[WHAT TO WORK ON]
The complete set of records should be given again verbatim.

[GIVEN INFORMATION]
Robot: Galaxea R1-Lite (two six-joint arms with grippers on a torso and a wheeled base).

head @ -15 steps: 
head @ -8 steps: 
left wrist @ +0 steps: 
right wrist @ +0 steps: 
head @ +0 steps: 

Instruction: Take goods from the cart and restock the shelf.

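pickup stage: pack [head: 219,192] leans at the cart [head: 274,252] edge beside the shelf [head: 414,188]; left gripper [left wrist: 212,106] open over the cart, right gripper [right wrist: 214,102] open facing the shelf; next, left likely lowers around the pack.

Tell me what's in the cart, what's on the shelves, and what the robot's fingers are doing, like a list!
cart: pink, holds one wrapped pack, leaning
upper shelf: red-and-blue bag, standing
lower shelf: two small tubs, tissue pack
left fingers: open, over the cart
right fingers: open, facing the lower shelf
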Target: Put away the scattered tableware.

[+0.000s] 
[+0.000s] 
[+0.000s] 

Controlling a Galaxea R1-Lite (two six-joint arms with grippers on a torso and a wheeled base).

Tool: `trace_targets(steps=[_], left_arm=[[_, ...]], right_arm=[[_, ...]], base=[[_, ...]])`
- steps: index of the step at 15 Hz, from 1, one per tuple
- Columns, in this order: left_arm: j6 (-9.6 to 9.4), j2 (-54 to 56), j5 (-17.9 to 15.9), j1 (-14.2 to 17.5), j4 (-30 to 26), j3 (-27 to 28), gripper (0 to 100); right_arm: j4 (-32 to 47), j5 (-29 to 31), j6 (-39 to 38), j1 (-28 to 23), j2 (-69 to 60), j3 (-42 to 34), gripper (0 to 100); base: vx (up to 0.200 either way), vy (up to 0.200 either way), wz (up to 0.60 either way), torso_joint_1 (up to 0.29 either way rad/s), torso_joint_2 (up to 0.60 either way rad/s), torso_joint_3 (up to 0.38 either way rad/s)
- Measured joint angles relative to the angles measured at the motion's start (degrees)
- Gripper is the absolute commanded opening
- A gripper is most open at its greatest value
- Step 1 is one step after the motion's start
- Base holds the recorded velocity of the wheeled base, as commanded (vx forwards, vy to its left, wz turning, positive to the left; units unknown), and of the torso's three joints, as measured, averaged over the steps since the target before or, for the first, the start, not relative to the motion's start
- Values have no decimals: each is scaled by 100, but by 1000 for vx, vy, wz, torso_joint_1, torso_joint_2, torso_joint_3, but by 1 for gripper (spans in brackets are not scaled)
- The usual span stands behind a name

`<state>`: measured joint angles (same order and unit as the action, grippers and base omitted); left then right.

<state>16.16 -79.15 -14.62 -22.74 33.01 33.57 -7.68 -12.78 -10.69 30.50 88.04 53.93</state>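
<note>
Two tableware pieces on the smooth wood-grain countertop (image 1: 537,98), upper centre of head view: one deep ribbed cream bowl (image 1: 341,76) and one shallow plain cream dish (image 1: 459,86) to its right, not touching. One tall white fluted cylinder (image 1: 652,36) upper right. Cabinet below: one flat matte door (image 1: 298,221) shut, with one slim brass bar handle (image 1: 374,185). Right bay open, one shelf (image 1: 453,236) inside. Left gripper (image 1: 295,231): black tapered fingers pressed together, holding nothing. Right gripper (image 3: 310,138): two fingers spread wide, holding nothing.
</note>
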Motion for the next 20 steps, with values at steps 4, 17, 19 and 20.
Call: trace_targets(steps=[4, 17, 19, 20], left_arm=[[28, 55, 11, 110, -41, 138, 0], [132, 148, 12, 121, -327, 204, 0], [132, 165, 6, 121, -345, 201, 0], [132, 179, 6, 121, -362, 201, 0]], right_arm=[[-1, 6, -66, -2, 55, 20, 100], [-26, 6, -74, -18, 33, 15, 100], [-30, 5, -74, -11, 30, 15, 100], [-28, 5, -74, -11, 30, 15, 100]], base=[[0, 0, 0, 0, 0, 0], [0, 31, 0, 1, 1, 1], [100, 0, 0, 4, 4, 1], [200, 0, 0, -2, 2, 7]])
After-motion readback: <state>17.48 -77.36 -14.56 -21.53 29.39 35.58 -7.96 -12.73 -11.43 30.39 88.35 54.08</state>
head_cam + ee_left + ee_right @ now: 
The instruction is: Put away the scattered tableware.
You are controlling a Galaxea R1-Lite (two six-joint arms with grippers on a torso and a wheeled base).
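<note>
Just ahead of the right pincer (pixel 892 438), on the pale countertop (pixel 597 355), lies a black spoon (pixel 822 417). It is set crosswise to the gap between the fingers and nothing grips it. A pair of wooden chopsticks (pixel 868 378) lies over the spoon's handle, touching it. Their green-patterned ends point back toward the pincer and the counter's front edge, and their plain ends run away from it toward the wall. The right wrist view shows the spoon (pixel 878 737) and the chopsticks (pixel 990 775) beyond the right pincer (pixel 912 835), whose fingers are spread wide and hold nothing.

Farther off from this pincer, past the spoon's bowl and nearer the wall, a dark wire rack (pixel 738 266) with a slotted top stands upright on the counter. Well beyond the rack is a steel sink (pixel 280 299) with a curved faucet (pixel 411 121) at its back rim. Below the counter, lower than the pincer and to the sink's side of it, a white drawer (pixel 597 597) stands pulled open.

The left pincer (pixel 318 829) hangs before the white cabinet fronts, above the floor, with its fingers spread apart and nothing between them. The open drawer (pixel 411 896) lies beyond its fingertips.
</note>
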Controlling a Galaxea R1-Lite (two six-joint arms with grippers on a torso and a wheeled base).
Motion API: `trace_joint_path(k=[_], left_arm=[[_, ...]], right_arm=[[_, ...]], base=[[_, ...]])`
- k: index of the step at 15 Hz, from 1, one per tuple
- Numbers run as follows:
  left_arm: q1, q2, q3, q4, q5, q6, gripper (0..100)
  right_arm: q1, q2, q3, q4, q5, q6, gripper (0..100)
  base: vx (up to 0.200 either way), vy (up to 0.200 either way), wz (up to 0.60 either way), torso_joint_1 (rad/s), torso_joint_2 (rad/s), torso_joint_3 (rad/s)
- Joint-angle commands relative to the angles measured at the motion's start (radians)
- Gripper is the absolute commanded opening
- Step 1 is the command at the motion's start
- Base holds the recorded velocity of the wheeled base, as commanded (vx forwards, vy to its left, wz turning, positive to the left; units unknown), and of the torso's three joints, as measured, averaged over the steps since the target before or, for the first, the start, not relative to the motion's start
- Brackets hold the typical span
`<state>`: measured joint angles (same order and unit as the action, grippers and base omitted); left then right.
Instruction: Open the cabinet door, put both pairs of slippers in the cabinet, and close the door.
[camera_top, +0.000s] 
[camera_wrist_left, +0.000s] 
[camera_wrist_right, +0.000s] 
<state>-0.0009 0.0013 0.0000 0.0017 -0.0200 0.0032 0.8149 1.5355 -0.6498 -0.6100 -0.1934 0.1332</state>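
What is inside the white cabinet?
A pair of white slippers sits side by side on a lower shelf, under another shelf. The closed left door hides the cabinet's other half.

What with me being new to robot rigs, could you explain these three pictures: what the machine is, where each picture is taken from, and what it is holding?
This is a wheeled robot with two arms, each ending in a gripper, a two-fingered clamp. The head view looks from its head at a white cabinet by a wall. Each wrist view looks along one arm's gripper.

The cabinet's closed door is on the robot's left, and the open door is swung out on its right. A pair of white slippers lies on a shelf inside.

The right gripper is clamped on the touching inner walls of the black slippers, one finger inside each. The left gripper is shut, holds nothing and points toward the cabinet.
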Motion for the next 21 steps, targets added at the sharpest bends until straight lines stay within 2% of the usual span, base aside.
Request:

[WORKED SOLUTION]
Robot: Galaxea R1-Lite (two six-joint arms with grippers on a torso and a wheeled base).

head @ -15 steps: 
head @ -8 steps: 
left wrist @ +0 steps: 
right wrist @ +0 steps: 
head @ +0 steps: 

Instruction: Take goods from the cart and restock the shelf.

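pickup stage: pack [head: 219,192] leans at the cart [head: 274,252] edge beside the shelf [head: 414,188]; left gripper [left wrist: 212,106] open over the cart, right gripper [right wrist: 214,102] open facing the shelf; next, left likely lowers around the pack.

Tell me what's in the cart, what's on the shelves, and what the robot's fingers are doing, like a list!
cart: pink, holds one wrapped pack, leaning
upper shelf: red-and-blue bag, standing
lower shelf: two small tubs, tissue pack
left fingers: open, over the cart
right fingers: open, facing the lower shelf
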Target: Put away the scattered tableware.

[+0.000s] 
[+0.000s] 
[+0.000s] 

Controlling a Galaxea R1-Lite (two six-joint arms with grippers on a torso and a wheeled base).

Tool: `trace_targets(steps=[_], left_arm=[[_, ...]], right_arm=[[_, ...]], base=[[_, ...]])`
- steps: index of the step at 15 Hz, from 1, one per tuple
- Columns, in this order: left_arm: j6 (-9.6 to 9.4), j2 (-54 to 56), j5 (-17.9 to 15.9), j1 (-14.2 to 17.5), j4 (-30 to 26), j3 (-27 to 28), gripper (0 to 100); right_arm: j4 (-32 to 47), j5 (-29 to 31), j6 (-39 to 38), j1 (-28 to 23), j2 (-69 to 60), j3 (-42 to 34), gripper (0 to 100); base: vx (up to 0.200 either way), vy (up to 0.200 either way), wz (up to 0.60 either way), torso_joint_1 (up to 0.29 either way rad/s), torso_joint_2 (up to 0.60 either way rad/s), torso_joint_3 (up to 0.38 either way rad/s)
- Measured joint angles relative to the angles measured at the motion's start (degrees)
- Gripper is the absolute commanded opening
- A gripper is most open at its greatest value
- Step 1 is one step after the motion's start
- Base holds the recorded velocity of the wheeled base, as commanded (vx forwards, vy to its left, wz turning, positive to the left; units unknown), and of the torso's three joints, as measured, averaged over the steps since the target before or, for the first, the start, not relative to the motion's start
- Values have no decimals: each is scaled by 100, but by 1000 for vx, vy, wz, torso_joint_1, torso_joint_2, torso_joint_3, but by 1 for gripper (spans in brackets are not scaled)
- The usual span stands behind a name

`<state>`: measured joint angles (same order and unit as the action, grippers and base omitted); left then right.

<state>16.16 -79.15 -14.62 -22.74 33.01 33.57 -7.68 -12.78 -10.69 30.50 88.04 53.93</state>
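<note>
Two tableware pieces on the smooth wood-grain countertop (image 1: 537,98), upper centre of head view: one deep ribbed cream bowl (image 1: 341,76) and one shallow plain cream dish (image 1: 459,86) to its right, not touching. One tall white fluted cylinder (image 1: 652,36) upper right. Cabinet below: one flat matte door (image 1: 298,221) shut, with one slim brass bar handle (image 1: 374,185). Right bay open, one shelf (image 1: 453,236) inside. Left gripper (image 1: 295,231): black tapered fingers pressed together, holding nothing. Right gripper (image 3: 310,138): two fingers spread wide, holding nothing.
</note>
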Motion for the next 20 steps, with values at steps 4, 17, 19 and 20.
Call: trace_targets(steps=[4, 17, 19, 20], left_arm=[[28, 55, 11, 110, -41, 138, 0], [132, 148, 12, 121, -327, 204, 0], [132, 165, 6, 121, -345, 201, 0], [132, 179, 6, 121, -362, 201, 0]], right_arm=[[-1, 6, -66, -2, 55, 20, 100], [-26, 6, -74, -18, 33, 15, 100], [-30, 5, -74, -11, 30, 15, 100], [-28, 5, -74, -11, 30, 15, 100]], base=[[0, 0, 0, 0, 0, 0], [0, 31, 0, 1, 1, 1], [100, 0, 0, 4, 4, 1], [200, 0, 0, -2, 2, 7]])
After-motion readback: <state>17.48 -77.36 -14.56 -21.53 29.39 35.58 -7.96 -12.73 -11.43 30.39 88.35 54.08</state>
head_cam + ee_left + ee_right @ now: 
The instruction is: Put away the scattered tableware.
You are controlling a Galaxea R1-Lite (two six-joint arms with grippers on a torso and a wheeled base).
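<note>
Just ahead of the right pincer (pixel 892 438), on the pale countertop (pixel 597 355), lies a black spoon (pixel 822 417). It is set crosswise to the gap between the fingers and nothing grips it. A pair of wooden chopsticks (pixel 868 378) lies over the spoon's handle, touching it. Their green-patterned ends point back toward the pincer and the counter's front edge, and their plain ends run away from it toward the wall. The right wrist view shows the spoon (pixel 878 737) and the chopsticks (pixel 990 775) beyond the right pincer (pixel 912 835), whose fingers are spread wide and hold nothing.

Farther off from this pincer, past the spoon's bowl and nearer the wall, a dark wire rack (pixel 738 266) with a slotted top stands upright on the counter. Well beyond the rack is a steel sink (pixel 280 299) with a curved faucet (pixel 411 121) at its back rim. Below the counter, lower than the pincer and to the sink's side of it, a white drawer (pixel 597 597) stands pulled open.

The left pincer (pixel 318 829) hangs before the white cabinet fronts, above the floor, with its fingers spread apart and nothing between them. The open drawer (pixel 411 896) lies beyond its fingertips.
</note>
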Controlling a Galaxea R1-Lite (two six-joint arms with grippers on a torso and a wheeled base).
Motion API: `trace_joint_path(k=[_], left_arm=[[_, ...]], right_arm=[[_, ...]], base=[[_, ...]])`
- k: index of the step at 15 Hz, from 1, one per tuple
- Numbers run as follows:
  left_arm: q1, q2, q3, q4, q5, q6, gripper (0..100)
  right_arm: q1, q2, q3, q4, q5, q6, gripper (0..100)
  base: vx (up to 0.200 either way), vy (up to 0.200 either way), wz (up to 0.60 either way), torso_joint_1 (rad/s), torso_joint_2 (rad/s), torso_joint_3 (rad/s)
- Joint-angle commands relative to the angles measured at the motion's start (radians)
- Gripper is the absolute commanded opening
- Step 1 is the command at the motion's start
- Base holds the recorded velocity of the wheeled base, as commanded (vx forwards, vy to its left, wz turning, positive to the left; units unknown), and of the torso's three joints, as measured, averaged over the steps since the target before or, for the first, the start, not relative to the motion's start
- Brackets hold the typical span
`<state>`: measured joint angles (same order and unit as the action, grippers and base omitted); left then right.
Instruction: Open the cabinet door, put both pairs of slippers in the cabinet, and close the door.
[camera_top, +0.000s] 
[camera_wrist_left, +0.000s] 
[camera_wrist_right, +0.000s] 
<state>-0.0009 0.0013 0.0000 0.0017 -0.0200 0.0032 0.8149 1.5355 -0.6498 -0.6100 -0.1934 0.1332</state>
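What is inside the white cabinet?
A pair of white slippers sits side by side on a lower shelf, under another shelf. The closed left door hides the cabinet's other half.

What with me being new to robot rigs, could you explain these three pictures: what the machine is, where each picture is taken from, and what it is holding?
This is a wheeled robot with two arms, each ending in a gripper, a two-fingered clamp. The head view looks from its head at a white cabinet by a wall. Each wrist view looks along one arm's gripper.

The cabinet's closed door is on the robot's left, and the open door is swung out on its right. A pair of white slippers lies on a shelf inside.

The right gripper is clamped on the touching inner walls of the black slippers, one finger inside each. The left gripper is shut, holds nothing and points toward the cabinet.
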Motion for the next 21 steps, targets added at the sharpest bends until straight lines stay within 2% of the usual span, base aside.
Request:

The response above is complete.